Aurions-nous honte des origines religieuses de Montréal?

  • Le premier ministre du Canada, Justin Trudeau, prononçant une allocution lors de la messe du 375e de Montréal, le 17 mai 2017 à la basilique Notre-Dame.
  • L'historien Robert Comeau devant la basilique Notre-Dame le 17 mai 2017.
François Gloutnay | Journaliste
Journaliste
2017-05-18 12:48 || Québec Québec

Assis à l'avant de la basilique Notre-Dame de Montréal, tout près du banc qu'occuperont dans quelques minutes les premiers ministres Justin Trudeau et Philippe Couillard ainsi que le maire Denis Coderre, l'historien Robert Comeau révise ses notes.

Représentant de la Société historique de Montréal, c'est lui qui racontera, au tout début de la messe solennelle du 375e anniversaire de Montréal, les principaux moments qui ont mené à la fondation de Ville-Marie. «Une allocution de deux, trois minutes», lui a-t-on commandé.

Mais l'historien Comeau cache mal sa déception en ce mercredi matin, le 17 mai 2017, 375 ans précisément après la fondation de Montréal.

«Vous avez lu Le Devoir ce matin?», lance-t-il. «On annonce les événements de la journée du 375e. On fait commencer cela à 10h, soit après la messe. Comme si la messe ne faisait pas partie de cette journée de célébration. J'ai trouvé cela plutôt décevant.»

Décevant au point de modifier l'allocution qu'il prononcera un peu plus tard. Dépliant les feuilles de son discours, il relit son dernier paragraphe, tout griffonné à la main. «Après 375 ans, les Montréalais devraient saluer avec reconnaissance nos premiers fondateurs. Soyons fiers de cette histoire, soyons fiers de la raconter.»

L'omission de cette messe questionne l'historien. «C'est comme si les Québécois francophones avaient honte de la Nouvelle-France, honte de leur propre histoire.» Il ne comprend pas que dans les articles qui traitent du 375e anniversaire, «on réussit à ne pas parler de la Société de Notre-Dame, à l'origine de Montréal, une société de dévots. Ce n'est peut-être pas populaire de raconter cela aujourd'hui mais cela s'explique dans le contexte de la Contre-Réforme où il y avait un élan mystique, une volonté missionnaire.»
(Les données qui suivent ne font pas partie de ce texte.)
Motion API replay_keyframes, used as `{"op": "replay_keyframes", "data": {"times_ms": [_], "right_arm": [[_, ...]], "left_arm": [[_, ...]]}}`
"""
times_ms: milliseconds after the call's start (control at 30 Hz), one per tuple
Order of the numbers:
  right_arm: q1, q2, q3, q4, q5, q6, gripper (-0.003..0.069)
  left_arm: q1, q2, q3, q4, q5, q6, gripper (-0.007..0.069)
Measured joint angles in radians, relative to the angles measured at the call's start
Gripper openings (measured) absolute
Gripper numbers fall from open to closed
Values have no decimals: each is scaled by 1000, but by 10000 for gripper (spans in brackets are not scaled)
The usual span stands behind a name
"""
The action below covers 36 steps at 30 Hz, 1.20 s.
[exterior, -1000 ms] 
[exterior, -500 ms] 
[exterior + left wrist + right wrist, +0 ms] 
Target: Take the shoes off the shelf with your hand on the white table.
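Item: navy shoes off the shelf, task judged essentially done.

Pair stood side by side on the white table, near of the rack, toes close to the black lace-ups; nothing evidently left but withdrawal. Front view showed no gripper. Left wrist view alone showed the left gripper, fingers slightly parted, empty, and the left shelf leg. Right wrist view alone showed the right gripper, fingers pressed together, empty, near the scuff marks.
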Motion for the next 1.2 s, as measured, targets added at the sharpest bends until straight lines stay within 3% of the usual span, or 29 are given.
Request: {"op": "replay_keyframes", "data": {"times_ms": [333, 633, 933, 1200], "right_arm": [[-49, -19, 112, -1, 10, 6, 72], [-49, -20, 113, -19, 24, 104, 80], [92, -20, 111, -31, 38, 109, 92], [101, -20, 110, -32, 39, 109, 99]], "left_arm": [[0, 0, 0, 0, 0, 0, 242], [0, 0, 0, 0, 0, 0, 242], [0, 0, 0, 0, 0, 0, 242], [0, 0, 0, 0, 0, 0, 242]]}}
«C'est comme si les Québécois francophones avaient honte de la Nouvelle-France, honte de leur propre histoire.»

Robert Comeau, professeur d'histoire durant quarante ans, s'en désole d’autant plus que «la Nouvelle-France ne s'enseigne plus aujourd'hui parce qu'on a tellement honte de nos origines religieuses». Il rappelle que les circonstances de la fondation de Montréal en font une ville tout simplement unique. «Et personne ne met cela en valeur».

«Moi qui ne suis pas très pratiquant, je vais certainement être qualifié de fieffé réactionnaire», lance Robert Comeau alors que les gens commencent à prendre place dans les bancs de la basilique. «On fête Montréal et on ne parle pas du côté religieux de Montréal», soupire-t-il.

Pour l'historien membre du conseil d'administration de la Société historique de Montréal, il faut plutôt être «fiers de cette histoire, fiers de la raconter».

Pendant la messe présidée par l'archevêque de Montréal, les bancs n'étaient guère remplis dans la section réservée aux médias. Peu de journalistes ont donc entendu l'allocution amendée de Robert Comeau. Peu de médias auront aussi rapporté ces mots que lancera Denis Coderre, le maire de Montréal, quelques instants après l'historien: «Paul de Chomedey de Maisonneuve, Jeanne Mance et les quelque 40 colons et religieux qui ont fondé le village de Ville-Marie ne rêvaient ni de gloire ni de fortune. Leur seule ambition était de bâtir une cité missionnaire», a dit le maire Coderre. «Cet héritage, nous l'assumons entièrement.»

Photographié au sortir de la messe du 375e anniversaire, Robert Comeau affichait un large sourire.